Your assignment: Reproduce all of the data, making sure that no line differs from the original.

Top of Source material

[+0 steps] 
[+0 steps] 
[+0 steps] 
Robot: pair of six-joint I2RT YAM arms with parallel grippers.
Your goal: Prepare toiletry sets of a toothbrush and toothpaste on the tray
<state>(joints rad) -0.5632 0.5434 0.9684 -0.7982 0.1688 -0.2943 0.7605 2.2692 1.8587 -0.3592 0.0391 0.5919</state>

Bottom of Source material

Result:
[+0 steps] 
[+0 steps] 
[+0 steps] 
Robot: pair of six-joint I2RT YAM arms with parallel grippers.
Your goal: Prepare toiletry sets of a toothbrush and toothpaste on the tray
<state>(joints rad) -0.5632 0.5434 0.9684 -0.7982 0.1688 -0.2943 0.7605 2.2692 1.8587 -0.3592 0.0391 0.5919</state>

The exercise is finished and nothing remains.